AIM OF THE TASK.
Gather all lines in the entries below that include the word "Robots".

*** Opening of DATA PROVIDED ***

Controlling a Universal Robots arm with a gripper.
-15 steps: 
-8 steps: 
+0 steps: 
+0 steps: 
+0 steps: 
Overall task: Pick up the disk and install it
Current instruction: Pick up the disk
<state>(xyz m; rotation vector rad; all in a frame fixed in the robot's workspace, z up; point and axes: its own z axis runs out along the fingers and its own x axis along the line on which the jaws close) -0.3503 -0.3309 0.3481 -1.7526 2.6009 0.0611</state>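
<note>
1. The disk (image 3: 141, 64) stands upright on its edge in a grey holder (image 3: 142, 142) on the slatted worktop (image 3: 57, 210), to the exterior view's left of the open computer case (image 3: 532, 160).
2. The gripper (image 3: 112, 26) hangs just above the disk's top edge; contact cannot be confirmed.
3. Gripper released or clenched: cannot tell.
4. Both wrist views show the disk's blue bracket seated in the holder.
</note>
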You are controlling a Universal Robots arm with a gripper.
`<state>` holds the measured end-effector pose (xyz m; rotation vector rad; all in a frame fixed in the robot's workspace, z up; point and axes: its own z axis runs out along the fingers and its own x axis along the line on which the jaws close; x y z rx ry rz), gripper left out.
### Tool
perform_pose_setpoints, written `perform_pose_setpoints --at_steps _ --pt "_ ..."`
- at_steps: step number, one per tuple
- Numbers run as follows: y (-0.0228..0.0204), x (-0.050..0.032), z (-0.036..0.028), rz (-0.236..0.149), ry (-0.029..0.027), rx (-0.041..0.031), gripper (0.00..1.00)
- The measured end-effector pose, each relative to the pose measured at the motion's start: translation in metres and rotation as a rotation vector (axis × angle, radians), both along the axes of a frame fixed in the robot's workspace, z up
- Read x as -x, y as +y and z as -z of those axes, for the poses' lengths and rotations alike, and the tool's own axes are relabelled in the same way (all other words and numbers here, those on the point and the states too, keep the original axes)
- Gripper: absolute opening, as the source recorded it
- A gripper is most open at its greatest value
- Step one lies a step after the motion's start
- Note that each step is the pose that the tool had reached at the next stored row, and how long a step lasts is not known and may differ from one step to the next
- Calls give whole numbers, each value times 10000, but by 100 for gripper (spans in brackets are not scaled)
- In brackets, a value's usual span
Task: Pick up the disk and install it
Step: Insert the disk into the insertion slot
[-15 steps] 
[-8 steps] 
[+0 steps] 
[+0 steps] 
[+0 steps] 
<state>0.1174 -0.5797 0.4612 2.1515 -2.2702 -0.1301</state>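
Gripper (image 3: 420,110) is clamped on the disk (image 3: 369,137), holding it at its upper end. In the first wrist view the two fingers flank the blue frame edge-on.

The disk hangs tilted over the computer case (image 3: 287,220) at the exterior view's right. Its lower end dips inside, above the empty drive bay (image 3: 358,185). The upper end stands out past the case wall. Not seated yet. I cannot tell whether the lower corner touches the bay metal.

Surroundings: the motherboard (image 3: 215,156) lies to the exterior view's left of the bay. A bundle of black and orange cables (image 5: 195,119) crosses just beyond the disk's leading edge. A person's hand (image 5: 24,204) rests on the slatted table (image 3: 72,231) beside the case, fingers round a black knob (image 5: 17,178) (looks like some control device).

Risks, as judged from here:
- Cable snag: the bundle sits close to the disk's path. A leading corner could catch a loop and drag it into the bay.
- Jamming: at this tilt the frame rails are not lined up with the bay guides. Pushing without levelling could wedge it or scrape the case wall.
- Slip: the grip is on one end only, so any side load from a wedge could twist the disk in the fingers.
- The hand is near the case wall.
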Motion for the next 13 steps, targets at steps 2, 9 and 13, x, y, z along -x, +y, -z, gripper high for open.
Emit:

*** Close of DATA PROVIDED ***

ANSWER SPACE.
Controlling a Universal Robots arm with a gripper.
You are controlling a Universal Robots arm with a gripper.

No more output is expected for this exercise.